» **INFORMATION SUPPLIED**:
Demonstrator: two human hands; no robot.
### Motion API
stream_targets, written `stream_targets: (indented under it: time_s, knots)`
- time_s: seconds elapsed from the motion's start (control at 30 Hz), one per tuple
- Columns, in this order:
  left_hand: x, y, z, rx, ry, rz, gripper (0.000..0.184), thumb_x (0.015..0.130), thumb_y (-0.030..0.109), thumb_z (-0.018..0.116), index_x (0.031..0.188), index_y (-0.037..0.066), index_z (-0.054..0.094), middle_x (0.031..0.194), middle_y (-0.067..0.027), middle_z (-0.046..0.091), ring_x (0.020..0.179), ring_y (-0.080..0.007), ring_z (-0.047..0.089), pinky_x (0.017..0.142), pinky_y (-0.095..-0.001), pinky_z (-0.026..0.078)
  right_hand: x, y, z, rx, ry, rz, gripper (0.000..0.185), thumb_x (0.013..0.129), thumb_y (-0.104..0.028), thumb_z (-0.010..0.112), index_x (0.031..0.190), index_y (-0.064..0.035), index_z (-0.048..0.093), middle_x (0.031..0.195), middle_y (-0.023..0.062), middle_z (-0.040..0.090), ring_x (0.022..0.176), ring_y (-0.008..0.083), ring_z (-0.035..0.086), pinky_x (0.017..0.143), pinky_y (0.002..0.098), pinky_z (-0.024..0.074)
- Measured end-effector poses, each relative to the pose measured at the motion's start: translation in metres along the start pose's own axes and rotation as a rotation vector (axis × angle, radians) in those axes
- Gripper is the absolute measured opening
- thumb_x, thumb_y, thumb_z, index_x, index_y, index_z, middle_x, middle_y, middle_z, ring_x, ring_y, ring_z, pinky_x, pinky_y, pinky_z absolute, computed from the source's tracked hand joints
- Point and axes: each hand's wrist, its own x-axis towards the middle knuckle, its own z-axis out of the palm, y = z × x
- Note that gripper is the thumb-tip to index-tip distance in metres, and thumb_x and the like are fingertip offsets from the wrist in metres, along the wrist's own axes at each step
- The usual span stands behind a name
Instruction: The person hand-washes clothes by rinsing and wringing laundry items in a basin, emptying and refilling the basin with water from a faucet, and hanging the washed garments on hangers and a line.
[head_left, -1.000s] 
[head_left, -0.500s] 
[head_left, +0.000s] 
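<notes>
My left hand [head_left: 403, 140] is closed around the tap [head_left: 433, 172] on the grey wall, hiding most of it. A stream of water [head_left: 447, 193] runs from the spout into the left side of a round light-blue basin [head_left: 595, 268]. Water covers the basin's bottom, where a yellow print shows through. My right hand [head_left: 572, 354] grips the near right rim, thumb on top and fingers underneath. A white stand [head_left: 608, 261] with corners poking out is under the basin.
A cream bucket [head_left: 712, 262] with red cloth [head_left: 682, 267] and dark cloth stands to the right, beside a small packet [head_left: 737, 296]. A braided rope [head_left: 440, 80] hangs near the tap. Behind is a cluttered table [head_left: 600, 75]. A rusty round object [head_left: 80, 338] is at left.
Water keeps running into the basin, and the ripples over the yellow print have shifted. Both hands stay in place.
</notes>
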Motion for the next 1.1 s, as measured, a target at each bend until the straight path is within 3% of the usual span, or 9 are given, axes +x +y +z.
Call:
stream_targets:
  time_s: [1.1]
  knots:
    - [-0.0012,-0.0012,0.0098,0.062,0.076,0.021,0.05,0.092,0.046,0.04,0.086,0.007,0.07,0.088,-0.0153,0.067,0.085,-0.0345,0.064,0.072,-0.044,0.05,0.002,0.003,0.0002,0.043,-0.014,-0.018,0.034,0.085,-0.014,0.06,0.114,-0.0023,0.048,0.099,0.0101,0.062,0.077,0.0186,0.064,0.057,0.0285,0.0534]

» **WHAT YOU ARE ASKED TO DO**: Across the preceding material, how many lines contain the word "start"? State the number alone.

» **EXPECTED OUTPUT**: 2